When Reid entered the music industry in 2009 with her Nottingham bandmates—guitarist Dan Rothman and keyboardist/percussionist Dominic ‘Dot’ Major—she admits that she was naive and trusting. “I was young and I was quite green, and I think I thought that the music industry would be the most liberated, woke place on the planet,” she recalls. “Because I was like, ‘Well, of course it would be because it’s art, and art is always, by nature very forward-thinking.’ And it was just such a shock that it was absolutely the opposite of that in so many, many ways.” She believes the film industry runs the same archaic way, as well. “The structures-that-be hold a lot of power, so I definitely felt like I had to go along with certain … just crap, basically, that I was putting up with in my early career. Then it got to a point where I was like, ‘You know what? I’m going to speak about this! I am going to make an album about it, and I am going to speak about it, because it really is my truth,’” she adds.

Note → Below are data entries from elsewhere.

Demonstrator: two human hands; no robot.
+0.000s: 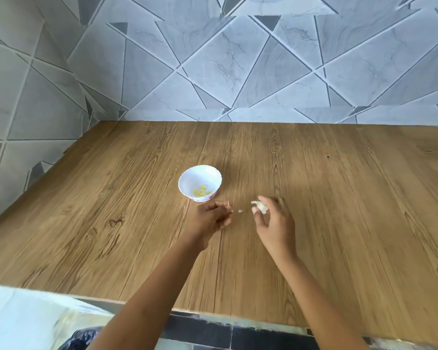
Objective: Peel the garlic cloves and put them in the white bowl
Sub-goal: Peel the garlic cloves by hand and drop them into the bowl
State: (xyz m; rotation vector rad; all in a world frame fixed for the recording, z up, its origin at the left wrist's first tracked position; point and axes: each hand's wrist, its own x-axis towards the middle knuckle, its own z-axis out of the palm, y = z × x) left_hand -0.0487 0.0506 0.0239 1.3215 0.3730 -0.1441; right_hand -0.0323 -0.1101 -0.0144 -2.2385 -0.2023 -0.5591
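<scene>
Garlic [261, 207]: right hand [276, 221] fingers are pinching it.
Left hand [213, 215]: fingers are curling; hold unclear.
Bowl [187, 178]: sitting beyond left fingers; finish skinning first.

Upright white bowl [197, 176], yellow peeled cloves [201, 192] inside, whitish garlic piece [261, 207] nearby

White bowl [200, 183] (yellow cloves [201, 192] inside), brown wood-grain table [339, 198], grey marbled geometric tiles [238, 59]

Cloves [201, 192] in bowl [197, 176] on table [339, 203]
</scene>
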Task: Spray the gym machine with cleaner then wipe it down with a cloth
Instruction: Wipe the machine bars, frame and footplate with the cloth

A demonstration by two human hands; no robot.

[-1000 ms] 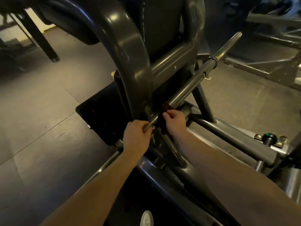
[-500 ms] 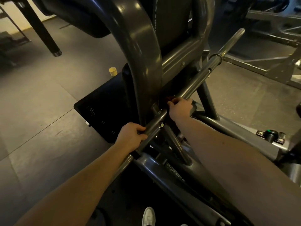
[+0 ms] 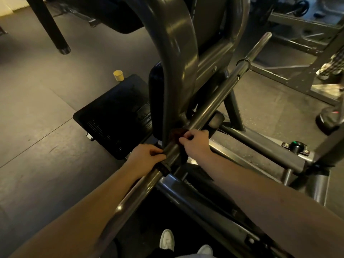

Mulligan, in an added irony, spoke those same speak-my-truth words when hosting Saturday Night Live last week, in a biting anti-entitled-millennials Star Trek sketch, wherein she takes histrionic offense at the slightest criticism, having never experienced any harsh societal judgment before. But Reid truly has a list of serious grievances—she’s not imagining anything. And the problems started early on, almost as soon as the band had released its chart-topping 2013 debut disc, If You Wait. “I remember our first management company booking an entire tour without even telling us, without us having any approval of our own schedule,” she growls, still bristling at the thought. “That went on for quite some time, and I really tried everything to get them to stop doing it. I tried being nice about it, I tried getting angry, and then I tried somewhere in the middle, and they would just not stop doing it.” Some future dates weren’t even physically possible, like playing Australia, arriving back in London for a show 24 hours later, only to hop on the next flight back to Australia. “And for me just being a woman and being very vulnerable, that was the first time I’d experienced anything like that—they didn’t care or have any sense. It was just all about the money,” she says.